Many experts, however, have long since abandoned that vision. Today they see
humans as longtime major players in nature's grand drama, and American
Indians among the main ecological actors of the old West -- not only in the
days of Lewis and Clark but for thousands of years before that.

Now, citing as evidence the marvelously detailed journals of Captains
Meriwether Lewis and William Clark, some scientists are proposing that even
Indian warfare played a critical ecological role, by regulating and
maintaining both the numbers and distribution of bison and other big animals
of the West before descendants of Europeans settled it.

Basically, according to this "war zone" theory, Indian hunters were so
proficient that in an individual tribe's homeland, populations of big game
like bison and elk seriously declined and in some cases disappeared.

But in several big buffer zones between warring tribes, where hunters were
loath to spend much time lest their enemies attack them, big game found more
safety and flourished.

These no-man's-lands functioned, in effect, as game preserves and may have
kept the plains bison and other big animals from being hunted to extinction
well before Europeans arrived.

Not everyone agrees wholly with the theory.

But the spotlight it casts on humans' impact on the pre-Columbian landscape
also highlights one of the major conceptual problems facing present-day
efforts to restore and conserve "natural" ecosystems: What target should be
aimed at? Should the goal be to maintain nature as nearly as possible in the
state it was in before the ancestors of the Indians came to America many
millenniums ago? Or to its state just before Europeans appeared on the
continent? Or to some other state altogether?

The war-zone theory is laid out in the February issue of the journal
Conservation Biology by Paul S. Martin, a paleoecologist at the University
of Arizona, and Christine R. Szuter, editor in chief of the University of
Arizona Press.

Dr. Martin says the theory could partly explain why bison, elk, deer and
bears escaped the fate of other, even bigger North American animal species
that became extinct 13,000 years ago.
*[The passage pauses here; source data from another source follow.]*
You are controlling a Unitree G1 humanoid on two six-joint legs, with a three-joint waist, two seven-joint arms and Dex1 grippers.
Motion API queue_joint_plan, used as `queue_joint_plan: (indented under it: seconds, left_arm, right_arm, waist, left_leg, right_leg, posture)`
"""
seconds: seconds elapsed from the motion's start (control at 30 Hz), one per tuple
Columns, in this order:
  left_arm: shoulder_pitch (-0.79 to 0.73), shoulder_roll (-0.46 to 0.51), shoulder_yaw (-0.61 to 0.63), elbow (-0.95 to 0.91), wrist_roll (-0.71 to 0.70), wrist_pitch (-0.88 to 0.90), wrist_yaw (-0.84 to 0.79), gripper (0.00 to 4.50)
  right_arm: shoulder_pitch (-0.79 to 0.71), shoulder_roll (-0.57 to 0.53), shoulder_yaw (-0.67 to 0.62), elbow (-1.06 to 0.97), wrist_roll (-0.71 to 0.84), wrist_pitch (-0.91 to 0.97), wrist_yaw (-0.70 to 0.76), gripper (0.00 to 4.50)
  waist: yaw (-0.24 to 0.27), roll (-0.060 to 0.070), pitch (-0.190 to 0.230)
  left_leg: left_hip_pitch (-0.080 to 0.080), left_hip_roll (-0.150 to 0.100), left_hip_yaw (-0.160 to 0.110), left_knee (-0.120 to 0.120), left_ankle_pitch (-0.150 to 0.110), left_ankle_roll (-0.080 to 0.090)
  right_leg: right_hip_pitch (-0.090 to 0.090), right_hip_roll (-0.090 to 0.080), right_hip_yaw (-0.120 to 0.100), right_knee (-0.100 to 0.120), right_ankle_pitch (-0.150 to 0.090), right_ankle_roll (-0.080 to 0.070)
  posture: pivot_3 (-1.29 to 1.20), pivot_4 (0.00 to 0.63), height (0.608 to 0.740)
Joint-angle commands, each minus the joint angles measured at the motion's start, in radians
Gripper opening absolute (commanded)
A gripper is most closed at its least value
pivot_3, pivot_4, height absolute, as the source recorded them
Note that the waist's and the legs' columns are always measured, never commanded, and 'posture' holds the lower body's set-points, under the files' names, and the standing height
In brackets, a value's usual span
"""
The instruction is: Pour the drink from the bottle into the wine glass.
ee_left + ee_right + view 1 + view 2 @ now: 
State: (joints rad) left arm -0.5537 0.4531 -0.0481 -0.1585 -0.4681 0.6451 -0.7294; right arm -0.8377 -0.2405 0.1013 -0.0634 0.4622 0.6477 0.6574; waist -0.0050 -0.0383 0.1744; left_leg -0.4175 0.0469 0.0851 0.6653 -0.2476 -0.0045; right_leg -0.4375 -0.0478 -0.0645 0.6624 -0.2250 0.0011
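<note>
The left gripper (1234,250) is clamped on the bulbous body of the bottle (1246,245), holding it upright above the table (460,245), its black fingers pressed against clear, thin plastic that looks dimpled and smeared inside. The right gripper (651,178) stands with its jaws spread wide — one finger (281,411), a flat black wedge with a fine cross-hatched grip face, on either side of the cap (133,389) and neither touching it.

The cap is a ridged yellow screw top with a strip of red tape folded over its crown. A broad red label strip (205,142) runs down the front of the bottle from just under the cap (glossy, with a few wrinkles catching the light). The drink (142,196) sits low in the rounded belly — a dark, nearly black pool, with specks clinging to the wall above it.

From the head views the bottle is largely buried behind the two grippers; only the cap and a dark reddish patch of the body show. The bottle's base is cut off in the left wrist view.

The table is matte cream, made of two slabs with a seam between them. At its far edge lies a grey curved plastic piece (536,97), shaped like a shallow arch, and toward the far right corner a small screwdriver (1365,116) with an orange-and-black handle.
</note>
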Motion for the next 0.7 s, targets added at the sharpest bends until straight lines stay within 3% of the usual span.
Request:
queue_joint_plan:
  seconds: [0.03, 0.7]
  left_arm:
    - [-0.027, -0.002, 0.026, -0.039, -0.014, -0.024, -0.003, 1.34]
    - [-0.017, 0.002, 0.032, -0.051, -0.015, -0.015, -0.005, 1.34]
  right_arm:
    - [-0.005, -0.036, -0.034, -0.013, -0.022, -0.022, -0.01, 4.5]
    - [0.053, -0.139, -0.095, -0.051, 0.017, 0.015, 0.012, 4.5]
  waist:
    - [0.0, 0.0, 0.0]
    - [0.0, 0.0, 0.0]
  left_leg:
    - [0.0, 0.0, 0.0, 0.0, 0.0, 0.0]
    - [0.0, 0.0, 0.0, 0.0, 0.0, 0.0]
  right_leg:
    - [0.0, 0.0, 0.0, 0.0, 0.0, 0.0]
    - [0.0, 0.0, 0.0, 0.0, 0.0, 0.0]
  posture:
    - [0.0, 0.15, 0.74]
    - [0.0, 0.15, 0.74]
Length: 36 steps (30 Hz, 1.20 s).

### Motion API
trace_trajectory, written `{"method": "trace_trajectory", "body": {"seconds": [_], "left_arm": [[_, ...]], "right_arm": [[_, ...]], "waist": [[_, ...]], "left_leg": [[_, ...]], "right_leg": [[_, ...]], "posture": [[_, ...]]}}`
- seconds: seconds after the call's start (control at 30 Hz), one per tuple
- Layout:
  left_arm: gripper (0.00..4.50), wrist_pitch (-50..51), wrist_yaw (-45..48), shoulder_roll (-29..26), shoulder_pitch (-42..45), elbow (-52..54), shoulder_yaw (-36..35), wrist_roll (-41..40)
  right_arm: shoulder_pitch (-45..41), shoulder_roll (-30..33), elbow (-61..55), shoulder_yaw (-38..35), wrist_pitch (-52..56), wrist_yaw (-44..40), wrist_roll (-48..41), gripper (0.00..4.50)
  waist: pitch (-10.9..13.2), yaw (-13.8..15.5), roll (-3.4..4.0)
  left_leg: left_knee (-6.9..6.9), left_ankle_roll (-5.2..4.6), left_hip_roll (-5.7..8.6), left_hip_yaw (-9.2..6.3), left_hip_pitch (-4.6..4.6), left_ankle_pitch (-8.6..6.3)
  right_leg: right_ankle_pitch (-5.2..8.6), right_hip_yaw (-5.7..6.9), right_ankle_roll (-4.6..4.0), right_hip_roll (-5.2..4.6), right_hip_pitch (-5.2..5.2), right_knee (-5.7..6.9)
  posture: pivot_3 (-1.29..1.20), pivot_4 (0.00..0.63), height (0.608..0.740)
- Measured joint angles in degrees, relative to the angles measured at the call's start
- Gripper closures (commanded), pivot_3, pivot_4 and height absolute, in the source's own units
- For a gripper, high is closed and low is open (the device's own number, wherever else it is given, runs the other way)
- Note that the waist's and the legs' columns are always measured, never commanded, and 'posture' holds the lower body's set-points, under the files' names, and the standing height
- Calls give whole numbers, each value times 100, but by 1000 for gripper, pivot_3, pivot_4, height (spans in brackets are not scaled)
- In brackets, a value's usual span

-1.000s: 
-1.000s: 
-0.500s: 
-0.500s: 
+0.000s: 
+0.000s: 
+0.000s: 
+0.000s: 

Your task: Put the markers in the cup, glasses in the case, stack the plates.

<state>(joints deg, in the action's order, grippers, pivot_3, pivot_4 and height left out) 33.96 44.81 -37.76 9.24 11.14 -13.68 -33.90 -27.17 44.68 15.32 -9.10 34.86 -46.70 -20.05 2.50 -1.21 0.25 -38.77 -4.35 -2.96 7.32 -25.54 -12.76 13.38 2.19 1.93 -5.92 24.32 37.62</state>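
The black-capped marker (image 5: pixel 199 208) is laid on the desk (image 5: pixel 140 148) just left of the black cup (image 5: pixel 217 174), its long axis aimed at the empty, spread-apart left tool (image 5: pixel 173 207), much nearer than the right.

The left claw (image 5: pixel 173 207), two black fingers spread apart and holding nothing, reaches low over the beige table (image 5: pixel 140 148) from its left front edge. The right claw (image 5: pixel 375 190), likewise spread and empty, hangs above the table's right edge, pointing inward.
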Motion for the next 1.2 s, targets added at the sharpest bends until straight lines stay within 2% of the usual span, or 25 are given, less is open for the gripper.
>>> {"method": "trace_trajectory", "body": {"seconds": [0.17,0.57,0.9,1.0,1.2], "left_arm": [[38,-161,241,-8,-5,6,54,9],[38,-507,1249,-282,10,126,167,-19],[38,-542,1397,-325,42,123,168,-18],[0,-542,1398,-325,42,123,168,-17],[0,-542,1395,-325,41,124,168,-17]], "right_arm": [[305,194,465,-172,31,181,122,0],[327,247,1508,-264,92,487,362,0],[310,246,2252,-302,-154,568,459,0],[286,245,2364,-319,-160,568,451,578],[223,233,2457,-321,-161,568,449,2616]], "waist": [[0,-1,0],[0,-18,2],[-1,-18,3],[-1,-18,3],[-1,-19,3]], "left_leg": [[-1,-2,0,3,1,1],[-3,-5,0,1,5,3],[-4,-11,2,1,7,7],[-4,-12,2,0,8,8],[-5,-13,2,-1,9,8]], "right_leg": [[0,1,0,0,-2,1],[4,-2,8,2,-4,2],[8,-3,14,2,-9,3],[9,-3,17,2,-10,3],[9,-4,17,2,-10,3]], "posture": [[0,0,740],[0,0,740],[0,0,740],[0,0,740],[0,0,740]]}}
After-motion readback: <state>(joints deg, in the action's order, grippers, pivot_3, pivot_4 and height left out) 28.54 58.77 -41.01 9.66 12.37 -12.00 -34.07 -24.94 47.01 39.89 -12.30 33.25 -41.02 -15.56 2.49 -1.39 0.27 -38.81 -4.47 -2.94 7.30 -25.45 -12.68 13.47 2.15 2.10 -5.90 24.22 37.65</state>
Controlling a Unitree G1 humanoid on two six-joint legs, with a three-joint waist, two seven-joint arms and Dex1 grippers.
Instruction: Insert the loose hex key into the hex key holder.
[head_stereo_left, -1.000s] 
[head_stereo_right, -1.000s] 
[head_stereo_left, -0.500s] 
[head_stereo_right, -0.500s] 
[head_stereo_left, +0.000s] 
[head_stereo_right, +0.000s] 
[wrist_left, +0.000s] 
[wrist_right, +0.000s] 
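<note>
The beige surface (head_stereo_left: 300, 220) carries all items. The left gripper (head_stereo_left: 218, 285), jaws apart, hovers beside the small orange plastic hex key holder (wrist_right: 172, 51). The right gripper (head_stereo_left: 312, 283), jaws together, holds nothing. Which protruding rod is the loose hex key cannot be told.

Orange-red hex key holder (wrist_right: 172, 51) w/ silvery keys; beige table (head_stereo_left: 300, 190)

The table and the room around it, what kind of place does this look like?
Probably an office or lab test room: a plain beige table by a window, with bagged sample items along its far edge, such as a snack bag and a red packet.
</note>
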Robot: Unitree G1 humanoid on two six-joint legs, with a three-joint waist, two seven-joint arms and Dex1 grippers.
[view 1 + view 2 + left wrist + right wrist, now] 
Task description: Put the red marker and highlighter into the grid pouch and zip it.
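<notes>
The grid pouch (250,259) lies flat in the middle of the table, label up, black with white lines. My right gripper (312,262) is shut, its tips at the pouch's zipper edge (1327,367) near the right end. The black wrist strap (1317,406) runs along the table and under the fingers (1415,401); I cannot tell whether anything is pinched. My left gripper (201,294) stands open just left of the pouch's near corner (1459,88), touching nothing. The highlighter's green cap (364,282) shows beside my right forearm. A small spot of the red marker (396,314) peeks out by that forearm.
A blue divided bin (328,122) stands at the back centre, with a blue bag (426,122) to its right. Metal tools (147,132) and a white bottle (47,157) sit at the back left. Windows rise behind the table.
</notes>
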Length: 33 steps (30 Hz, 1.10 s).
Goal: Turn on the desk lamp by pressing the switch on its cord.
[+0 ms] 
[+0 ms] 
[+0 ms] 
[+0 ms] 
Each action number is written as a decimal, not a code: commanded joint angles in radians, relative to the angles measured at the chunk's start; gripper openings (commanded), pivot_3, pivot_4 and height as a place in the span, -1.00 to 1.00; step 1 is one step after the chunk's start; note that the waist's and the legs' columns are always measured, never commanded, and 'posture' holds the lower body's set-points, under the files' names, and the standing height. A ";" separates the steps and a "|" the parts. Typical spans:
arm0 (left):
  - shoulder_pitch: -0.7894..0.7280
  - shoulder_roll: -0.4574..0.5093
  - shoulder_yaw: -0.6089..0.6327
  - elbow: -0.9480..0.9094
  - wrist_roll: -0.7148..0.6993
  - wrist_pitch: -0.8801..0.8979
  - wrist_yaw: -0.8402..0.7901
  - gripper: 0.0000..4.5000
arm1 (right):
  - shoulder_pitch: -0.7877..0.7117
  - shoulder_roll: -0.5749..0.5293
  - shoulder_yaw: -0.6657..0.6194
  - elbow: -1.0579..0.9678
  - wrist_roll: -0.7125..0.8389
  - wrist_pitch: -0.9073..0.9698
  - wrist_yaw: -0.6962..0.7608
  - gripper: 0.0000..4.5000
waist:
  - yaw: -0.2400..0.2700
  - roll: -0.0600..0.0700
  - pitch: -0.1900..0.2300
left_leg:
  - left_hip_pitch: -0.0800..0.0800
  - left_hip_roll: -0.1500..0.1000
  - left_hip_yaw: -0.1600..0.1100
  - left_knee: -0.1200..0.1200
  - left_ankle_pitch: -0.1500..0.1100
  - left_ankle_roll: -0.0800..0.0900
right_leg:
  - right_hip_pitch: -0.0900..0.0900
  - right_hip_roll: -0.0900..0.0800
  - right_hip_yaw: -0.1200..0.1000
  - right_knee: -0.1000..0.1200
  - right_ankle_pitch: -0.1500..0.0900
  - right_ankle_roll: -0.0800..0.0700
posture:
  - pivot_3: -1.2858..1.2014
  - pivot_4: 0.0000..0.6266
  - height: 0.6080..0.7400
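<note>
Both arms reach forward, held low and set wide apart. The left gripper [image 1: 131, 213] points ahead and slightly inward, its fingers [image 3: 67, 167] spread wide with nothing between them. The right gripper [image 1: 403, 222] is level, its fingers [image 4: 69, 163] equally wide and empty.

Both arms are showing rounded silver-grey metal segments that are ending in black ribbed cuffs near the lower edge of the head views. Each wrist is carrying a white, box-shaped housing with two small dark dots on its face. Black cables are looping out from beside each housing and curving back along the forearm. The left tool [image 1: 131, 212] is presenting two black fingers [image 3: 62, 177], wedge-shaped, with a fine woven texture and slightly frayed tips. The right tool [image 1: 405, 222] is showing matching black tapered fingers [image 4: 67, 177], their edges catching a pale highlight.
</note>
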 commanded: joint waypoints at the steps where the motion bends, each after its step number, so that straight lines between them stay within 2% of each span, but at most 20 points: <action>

These included, among others,
mammoths, mastodons, camels, giant sloths, tapirs and predators that
depended on them, like giant short-faced bears, a giant wolf called the dire
wolf and the saber-toothed cat.

The bison is the largest surviving life form in North America, and Dr.
Martin is the chief advocate of the view that the earlier vanished species
of megafauna, as they are called, were hunted to extinction in a
continentwide "blitzkrieg" lasting several centuries by human hunters who
had migrated to North America from Siberia 15,000 years ago or more.

"The land had been stripped of most of its native megafauna through human
influence" long before Lewis and Clark appeared on the scene, Dr. Martin and
Dr. Szuter write.

And except for the influence of humans, they say, much larger populations of
the surviving bison, elk and deer would have greeted the white explorers.

Other scientists contend that the ancient megafauna were extinguished by
climatic change or disease, or by a combination of factors. Be that as it
may, it is abundantly clear that Indians and their ancestors, called
paleo-Indians by scientists, transformed the landscape and ecological
relationships of the Western Hemisphere, with both positive and negative
effects.

Indians rearranged the land with earthworks, farm fields, houses, towns and
trails.

As top predators, the impact of their hunting on many species rippled
through pre-Columbian ecosystems.

Indians also set frequent fires for one reason or another, and many
pre-Columbian forests were more open and parklike as a result.

In the West, the Indians' fires helped create, renew and maintain grassland
ecosystems.

Grasses with deep roots flourished, and the tender new shoots that sprang
from them after the fires provided ideal forage for bison. The ecological
loop came full circle when the Indians killed the bison, the underpinning of
their hunter's way of life.

The idea that Indian warfare created game sanctuaries in buffer zones
between tribes has been proposed by a number of authorities.

In the 1960's, Harold Hickerson, an anthropologist, found that in the 18th
and 19th centuries, a contested zone varying from 15,000 to 35,000 square
miles separated the Chippewa and Lakota in Wisconsin and Minnesota.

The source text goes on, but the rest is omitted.